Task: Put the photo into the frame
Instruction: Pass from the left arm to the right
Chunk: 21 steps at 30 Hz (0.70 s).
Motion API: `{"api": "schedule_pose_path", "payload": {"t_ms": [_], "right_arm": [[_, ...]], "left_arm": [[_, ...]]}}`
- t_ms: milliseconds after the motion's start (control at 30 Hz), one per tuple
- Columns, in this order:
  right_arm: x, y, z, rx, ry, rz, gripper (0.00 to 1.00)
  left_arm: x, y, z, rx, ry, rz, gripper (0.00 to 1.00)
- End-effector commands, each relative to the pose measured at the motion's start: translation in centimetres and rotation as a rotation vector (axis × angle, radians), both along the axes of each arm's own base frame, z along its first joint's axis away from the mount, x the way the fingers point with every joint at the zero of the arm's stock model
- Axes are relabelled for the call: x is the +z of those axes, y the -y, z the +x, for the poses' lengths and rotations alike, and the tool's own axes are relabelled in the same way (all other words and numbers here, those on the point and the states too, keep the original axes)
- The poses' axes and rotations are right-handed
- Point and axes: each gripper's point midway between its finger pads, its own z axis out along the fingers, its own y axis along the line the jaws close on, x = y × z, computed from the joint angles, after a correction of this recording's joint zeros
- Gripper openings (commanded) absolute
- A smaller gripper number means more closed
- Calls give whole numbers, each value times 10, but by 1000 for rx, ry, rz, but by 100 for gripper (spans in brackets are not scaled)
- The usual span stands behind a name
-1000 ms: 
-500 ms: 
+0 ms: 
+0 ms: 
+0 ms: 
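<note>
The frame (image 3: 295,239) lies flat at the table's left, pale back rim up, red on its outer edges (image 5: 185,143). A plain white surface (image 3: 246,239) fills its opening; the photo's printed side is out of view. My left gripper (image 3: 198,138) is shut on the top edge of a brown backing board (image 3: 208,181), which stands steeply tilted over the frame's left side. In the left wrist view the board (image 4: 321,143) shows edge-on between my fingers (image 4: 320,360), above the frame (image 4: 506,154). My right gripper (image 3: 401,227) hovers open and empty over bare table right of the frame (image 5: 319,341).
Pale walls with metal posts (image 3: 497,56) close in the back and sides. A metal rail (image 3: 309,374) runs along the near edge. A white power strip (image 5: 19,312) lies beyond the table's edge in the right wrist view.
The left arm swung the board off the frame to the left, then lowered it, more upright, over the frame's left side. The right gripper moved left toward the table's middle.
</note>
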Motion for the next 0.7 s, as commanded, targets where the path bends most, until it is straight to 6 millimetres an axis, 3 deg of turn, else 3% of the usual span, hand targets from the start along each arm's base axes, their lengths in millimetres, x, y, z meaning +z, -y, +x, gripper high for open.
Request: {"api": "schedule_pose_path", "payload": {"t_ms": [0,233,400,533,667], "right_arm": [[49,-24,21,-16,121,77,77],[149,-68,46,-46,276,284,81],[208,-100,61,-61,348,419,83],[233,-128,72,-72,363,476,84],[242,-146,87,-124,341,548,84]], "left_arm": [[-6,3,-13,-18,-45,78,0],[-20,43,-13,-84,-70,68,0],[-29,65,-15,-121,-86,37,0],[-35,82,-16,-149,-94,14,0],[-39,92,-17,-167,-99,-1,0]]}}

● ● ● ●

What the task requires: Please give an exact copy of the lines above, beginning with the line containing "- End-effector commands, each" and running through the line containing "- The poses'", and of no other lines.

Output below:
- End-effector commands, each relative to the pose measured at the motion's start: translation in centimetres and rotation as a rotation vector (axis × angle, radians), both along the axes of each arm's own base frame, z along its first joint's axis away from the mount, x the way the fingers point with every joint at the zero of the arm's stock model
- Axes are relabelled for the call: x is the +z of those axes, y the -y, z the +x, for the poses' lengths and rotations alike, and the tool's own axes are relabelled in the same way (all other words and numbers here, those on the point and the states too, keep the original axes)
- The poses' axes and rotations are right-handed

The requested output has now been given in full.